We conducted a preplanned sensitivity analysis comparing TAPSE in those in the ECCO2R group who achieved a greater than or equal to 2 mL/kg PBW reduction in tidal volume to those managed with usual care.

RESULTS

Echocardiography Cohort

Six centers provided baseline and postrandomization echocardiograms for 21 patients (ECCO2R, n = 13; usual care, n = 8). Baseline patient demographics and clinical outcomes are presented in Table 1. The two groups were similar at baseline. Respiratory pathology was the most common reason for admission to ICU (Supplementary Table 2, http://links.lww.com/CCX/B293).

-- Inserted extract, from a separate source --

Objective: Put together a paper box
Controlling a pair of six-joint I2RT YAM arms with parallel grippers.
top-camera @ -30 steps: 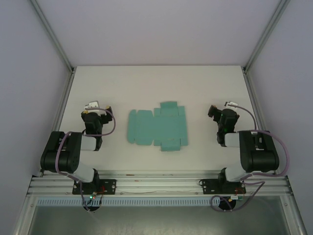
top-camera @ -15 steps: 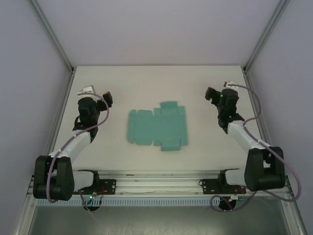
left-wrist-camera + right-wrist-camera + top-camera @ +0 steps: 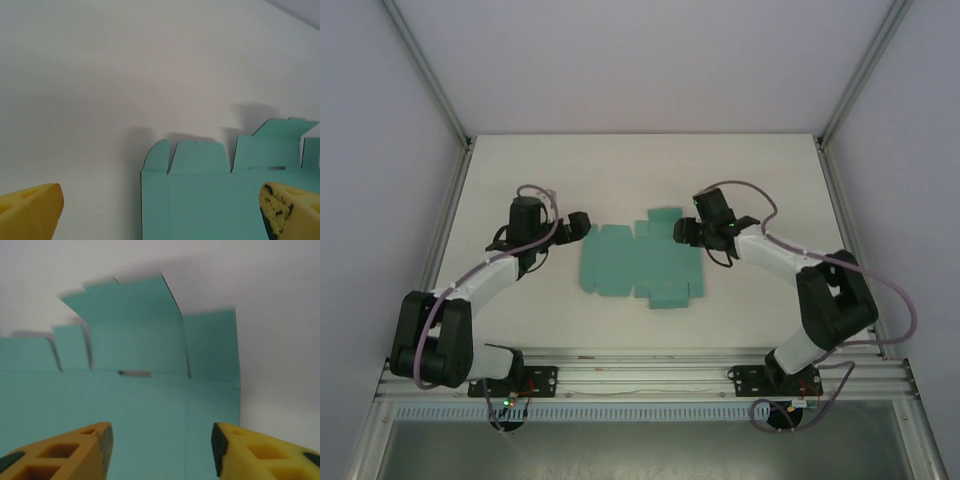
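Poised for a first fold at the flat paper box (image 3: 640, 262) lying mid-frame on the tabletop (image 3: 520, 170), left hand (image 3: 578, 225) and right hand (image 3: 684, 232) both spread; next, probably pinch and raise one side.

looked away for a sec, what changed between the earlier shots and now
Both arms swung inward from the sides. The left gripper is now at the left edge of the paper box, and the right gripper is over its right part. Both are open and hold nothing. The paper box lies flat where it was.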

Ninety-day mortality was 15.4% and 25% in the ECCO2R and usual care groups, respectively.

TABLE 1.

Echocardiography Cohort: Baseline Characteristicsa

Characteristic ECCO2R Group (n = 13) Usual Care Group (n = 8)
Age, mean (sd), yr 52.7 (10.4) 56.0 (9.2)
Sex, n (%)
 Male 7 (53.8) 6 (75.0)
 Female 6 (46.2) 2 (25.0)
Dependency before hospital admission, n (%)
 Able to live without assistance in daily activities 12 (92.3) 8 (100.0)
 Minor assistance with some daily activities 1 (7.7) 0 (0.0)
Acute Physiology and Chronic Health Evaluation II score at ICU admission, mean (sd)b 17.2 (7.4) 20.6 (4.6)
Sequential Organ Failure Assessment score, mean (sd)c 9.1 (2.3) 11.4 (4.0)
28-d mortality, n (%) 2 (15.4) 2 (25.0)
90-d mortality, n (%) 2 (15.4) 2 (25.0)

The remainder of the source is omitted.